- [WHAT THIS TASK INVOLVES]
Go through the listing and copy each line that has the string "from" in it.

[[ AVAILABLE DATA open ]]

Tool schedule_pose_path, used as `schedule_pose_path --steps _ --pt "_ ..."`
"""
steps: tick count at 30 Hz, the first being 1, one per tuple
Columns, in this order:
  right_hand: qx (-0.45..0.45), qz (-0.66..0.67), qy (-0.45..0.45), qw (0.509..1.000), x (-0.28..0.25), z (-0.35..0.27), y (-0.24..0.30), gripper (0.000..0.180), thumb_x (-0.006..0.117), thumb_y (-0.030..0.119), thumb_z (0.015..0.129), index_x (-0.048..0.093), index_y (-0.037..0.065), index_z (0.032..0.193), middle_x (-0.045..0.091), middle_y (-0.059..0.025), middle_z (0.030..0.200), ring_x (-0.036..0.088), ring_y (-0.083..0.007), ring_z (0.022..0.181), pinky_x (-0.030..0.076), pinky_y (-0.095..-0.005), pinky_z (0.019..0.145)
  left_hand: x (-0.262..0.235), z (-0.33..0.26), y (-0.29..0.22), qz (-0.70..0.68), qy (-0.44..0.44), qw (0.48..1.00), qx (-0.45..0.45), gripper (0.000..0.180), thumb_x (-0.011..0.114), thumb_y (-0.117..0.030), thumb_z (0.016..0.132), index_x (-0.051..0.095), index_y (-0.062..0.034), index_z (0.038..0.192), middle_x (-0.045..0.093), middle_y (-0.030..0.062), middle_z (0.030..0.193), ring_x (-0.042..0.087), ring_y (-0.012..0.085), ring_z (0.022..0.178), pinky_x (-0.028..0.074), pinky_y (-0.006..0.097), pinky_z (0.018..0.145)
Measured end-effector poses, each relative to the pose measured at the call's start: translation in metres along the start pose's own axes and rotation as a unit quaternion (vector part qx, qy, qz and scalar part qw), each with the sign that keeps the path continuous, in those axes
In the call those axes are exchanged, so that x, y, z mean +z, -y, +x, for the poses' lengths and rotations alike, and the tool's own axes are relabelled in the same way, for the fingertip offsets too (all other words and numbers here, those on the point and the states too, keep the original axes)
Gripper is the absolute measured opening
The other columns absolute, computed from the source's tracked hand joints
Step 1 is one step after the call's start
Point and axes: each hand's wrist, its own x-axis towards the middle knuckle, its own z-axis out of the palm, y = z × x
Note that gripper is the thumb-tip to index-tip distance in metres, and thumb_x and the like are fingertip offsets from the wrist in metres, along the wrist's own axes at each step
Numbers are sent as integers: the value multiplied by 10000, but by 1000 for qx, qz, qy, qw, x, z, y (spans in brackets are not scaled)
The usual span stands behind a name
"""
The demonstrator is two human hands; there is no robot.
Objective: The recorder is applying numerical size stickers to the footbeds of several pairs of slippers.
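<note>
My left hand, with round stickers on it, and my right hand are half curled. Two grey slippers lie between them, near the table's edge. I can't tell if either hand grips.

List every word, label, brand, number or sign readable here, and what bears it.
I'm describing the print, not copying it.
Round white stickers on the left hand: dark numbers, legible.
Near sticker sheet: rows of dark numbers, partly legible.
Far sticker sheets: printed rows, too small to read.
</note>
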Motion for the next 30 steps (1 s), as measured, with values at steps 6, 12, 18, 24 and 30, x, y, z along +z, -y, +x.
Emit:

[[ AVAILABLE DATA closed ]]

- [ANSWER TO THE EXERCISE]
The other columns absolute, computed from the source's tracked hand joints
Note that gripper is the thumb-tip to index-tip distance in metres, and thumb_x and the like are fingertip offsets from the wrist in metres, along the wrist's own axes at each step

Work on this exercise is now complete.